The volatility trade casino

Ananth points to two links that highlights the casino that implied volatility trading has become. 

The market for exchange traded products (ETPs) in equity implied volatility, VIX futures, has exploded spectacularly with handsome returns since the turn of the decade. In the turmoil early last week, short positions which had been built up in the confidence complacency arising from the recent period of extraordinary stability in VIX, despite several signatures of bubbles, unravelled over just a few hours. Sample this
The scale of the returns the trade offered dulled the risks. Buying the largest short volatility ETP — run by Credit Suisse and known by the ticker XIV — at the start of 2015 and holding it to the end of 2017 generated a return of 320 per cent. Holding it from the start of 2015 to after Monday’s eruption, resulted in a total loss of 85 per cent... There are about 40 Vix-linked ETPs, according to Goldman Sachs, and most allow investors to bet on volatility rising... many have become popular, ranking among the most frequently traded exchange products, and rivalling the stocks of companies such as General Electric. 

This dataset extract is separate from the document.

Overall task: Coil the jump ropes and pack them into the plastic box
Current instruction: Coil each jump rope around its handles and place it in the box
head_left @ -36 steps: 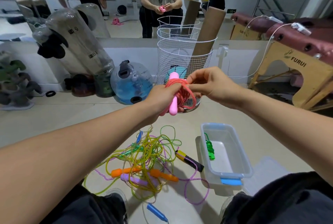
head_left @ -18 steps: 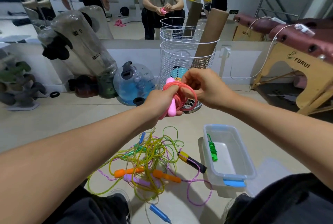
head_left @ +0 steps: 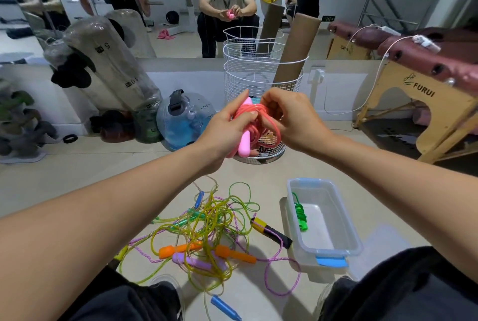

And the systemic consequences have been, like with commodity futures, less than benign, with futures trading fuelling feedback loops into VIX itself,
“Volatility has become both an input for risk-taking, and something you can trade,” says Christopher Cole of Artemis Capital Management. “Volatility has become a player on the field.” In turn, the behaviour of the ETPs has helped fuel the Vix contracts that form their basis. So much so that it has led to concern that the financial products built to make money from tracking the Vix are now feeding back into the ingredients from which Vix is calculated. Traders say that at the end of Monday, the ETPs that ran into trouble from an initial rise in Vix scrambled to cover positions by buying large amounts of Vix futures, sending the price of the contracts soaring. The Vix, in turn, rose further and the S&P 500 sank.
And how did the markets respond to the unravelling of short positions - by swinging to the other extreme with the biggest ever weekly change into long-positions and the highest level of net long positions as a share of open interest in VIX futures since December 2009!